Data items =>
···
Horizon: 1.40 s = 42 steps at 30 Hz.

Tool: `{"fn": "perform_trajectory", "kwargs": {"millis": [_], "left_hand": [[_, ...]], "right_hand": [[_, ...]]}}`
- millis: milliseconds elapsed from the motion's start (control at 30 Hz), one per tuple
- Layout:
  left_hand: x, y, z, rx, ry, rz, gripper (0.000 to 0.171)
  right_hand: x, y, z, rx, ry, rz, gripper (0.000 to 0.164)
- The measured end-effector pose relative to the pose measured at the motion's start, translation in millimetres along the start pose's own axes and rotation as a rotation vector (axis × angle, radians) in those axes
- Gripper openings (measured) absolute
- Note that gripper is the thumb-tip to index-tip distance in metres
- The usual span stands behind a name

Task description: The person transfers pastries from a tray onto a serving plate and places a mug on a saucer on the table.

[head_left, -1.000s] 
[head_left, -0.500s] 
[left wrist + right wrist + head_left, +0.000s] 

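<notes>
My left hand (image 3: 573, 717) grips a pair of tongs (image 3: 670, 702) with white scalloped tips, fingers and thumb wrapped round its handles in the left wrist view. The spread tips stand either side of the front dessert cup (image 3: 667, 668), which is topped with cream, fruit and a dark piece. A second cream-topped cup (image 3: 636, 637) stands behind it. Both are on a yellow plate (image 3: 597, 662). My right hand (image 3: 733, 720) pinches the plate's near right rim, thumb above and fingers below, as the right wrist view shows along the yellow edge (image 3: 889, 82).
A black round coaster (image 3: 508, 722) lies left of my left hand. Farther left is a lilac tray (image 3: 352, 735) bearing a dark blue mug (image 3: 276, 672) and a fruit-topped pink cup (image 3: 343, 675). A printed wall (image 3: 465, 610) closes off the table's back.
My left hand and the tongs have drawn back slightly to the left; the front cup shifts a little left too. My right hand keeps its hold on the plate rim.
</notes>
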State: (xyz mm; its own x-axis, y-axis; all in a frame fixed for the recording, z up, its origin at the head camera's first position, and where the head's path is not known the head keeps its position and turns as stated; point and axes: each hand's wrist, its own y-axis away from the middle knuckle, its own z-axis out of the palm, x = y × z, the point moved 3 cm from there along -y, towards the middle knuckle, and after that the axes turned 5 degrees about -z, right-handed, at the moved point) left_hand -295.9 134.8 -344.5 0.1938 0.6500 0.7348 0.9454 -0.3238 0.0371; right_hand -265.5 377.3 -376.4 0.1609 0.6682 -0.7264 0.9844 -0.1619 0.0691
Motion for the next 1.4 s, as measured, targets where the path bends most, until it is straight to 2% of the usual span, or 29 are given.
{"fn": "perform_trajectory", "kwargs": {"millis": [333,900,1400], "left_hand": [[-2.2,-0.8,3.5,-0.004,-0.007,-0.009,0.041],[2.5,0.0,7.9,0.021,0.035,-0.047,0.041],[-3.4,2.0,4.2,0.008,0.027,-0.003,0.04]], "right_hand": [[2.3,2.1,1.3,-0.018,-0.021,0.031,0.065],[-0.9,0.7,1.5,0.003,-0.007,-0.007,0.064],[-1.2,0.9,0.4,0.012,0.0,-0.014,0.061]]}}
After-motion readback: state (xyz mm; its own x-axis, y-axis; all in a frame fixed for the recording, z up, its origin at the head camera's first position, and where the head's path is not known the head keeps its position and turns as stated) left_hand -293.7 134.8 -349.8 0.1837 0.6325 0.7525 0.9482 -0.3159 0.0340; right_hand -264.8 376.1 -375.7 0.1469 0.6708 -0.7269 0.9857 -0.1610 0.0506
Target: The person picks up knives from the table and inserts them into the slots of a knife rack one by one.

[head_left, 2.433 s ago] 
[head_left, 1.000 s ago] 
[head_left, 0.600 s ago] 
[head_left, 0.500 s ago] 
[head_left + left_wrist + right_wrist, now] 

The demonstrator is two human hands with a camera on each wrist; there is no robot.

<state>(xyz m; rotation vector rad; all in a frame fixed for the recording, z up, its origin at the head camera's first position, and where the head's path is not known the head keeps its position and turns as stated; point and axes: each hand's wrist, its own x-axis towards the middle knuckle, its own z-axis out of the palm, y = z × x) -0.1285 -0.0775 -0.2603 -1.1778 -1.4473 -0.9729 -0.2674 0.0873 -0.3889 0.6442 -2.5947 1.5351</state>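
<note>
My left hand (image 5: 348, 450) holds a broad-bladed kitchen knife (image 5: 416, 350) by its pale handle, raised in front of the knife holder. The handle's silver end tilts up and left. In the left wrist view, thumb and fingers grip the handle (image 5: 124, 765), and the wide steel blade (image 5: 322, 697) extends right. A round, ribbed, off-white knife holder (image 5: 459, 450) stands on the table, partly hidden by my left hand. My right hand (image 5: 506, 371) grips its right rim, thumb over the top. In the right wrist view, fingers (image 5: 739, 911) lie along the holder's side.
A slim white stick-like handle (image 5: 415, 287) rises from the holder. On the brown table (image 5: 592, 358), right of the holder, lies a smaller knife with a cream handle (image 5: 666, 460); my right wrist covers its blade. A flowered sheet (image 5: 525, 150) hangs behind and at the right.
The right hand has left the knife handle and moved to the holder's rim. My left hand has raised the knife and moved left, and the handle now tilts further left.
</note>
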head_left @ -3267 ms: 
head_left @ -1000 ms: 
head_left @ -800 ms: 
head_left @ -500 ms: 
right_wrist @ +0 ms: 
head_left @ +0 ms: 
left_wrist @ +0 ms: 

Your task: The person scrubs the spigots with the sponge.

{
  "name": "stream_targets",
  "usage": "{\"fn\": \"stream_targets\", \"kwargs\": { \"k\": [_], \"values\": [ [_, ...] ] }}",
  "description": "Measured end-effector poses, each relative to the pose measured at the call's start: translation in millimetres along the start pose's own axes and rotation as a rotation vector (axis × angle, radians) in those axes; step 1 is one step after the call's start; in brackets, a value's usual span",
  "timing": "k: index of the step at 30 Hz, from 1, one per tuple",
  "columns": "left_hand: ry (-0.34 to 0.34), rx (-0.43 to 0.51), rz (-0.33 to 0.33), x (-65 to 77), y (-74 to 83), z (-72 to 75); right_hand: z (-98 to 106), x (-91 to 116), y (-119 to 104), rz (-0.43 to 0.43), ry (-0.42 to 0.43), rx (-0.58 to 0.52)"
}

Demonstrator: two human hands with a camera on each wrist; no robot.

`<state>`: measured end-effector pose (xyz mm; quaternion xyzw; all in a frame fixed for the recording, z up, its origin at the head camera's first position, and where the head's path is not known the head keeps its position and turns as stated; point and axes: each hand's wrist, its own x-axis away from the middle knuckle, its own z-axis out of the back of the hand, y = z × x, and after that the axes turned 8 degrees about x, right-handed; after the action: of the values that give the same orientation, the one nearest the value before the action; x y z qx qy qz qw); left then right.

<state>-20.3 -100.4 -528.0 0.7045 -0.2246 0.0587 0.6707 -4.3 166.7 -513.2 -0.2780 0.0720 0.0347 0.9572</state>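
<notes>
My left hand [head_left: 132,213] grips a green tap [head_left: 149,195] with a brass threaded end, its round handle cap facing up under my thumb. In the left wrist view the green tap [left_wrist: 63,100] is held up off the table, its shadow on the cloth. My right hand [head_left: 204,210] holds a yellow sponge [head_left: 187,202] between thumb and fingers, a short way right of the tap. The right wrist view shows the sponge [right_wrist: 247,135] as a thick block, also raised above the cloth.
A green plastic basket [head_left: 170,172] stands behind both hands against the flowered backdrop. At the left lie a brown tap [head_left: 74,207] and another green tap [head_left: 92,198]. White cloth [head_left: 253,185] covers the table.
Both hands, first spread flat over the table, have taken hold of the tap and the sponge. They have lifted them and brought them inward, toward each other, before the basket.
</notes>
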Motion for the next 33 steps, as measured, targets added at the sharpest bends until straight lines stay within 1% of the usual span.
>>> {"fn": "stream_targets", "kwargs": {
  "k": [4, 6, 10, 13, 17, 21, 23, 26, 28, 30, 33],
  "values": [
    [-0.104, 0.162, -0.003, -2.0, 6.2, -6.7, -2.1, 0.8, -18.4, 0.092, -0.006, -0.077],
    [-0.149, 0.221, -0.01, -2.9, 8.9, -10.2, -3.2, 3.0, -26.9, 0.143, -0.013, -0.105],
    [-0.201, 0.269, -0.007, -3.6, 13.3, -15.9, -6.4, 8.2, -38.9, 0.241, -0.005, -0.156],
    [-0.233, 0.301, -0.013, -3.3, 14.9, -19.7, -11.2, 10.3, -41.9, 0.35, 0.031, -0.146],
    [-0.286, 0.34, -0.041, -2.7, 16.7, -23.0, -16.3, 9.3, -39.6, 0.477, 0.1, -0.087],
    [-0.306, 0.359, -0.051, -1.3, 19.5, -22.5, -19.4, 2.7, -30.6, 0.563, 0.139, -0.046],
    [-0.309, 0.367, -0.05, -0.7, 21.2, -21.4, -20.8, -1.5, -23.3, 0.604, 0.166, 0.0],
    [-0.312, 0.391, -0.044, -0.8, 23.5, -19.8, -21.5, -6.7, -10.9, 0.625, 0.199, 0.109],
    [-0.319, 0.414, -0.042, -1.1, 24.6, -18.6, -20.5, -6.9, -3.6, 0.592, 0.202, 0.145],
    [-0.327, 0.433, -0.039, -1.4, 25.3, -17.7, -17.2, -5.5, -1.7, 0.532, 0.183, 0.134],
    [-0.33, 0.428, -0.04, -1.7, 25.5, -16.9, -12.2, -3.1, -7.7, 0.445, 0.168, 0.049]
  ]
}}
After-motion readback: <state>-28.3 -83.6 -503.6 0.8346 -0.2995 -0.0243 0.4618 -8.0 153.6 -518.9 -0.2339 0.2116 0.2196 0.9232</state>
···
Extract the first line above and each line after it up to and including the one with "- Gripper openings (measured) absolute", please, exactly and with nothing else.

ANSWER TO THE EXERCISE =>
Horizon: 1.40 s = 42 steps at 30 Hz.

Tool: `{"fn": "perform_trajectory", "kwargs": {"millis": [_], "left_hand": [[_, ...]], "right_hand": [[_, ...]]}}`
- millis: milliseconds elapsed from the motion's start (control at 30 Hz), one per tuple
- Layout:
  left_hand: x, y, z, rx, ry, rz, gripper (0.000 to 0.171)
  right_hand: x, y, z, rx, ry, rz, gripper (0.000 to 0.164)
- The measured end-effector pose relative to the pose measured at the motion's start, translation in millimetres along the start pose's own axes and rotation as a rotation vector (axis × angle, radians) in those axes
- Gripper openings (measured) absolute

That concludes the answer to this exercise.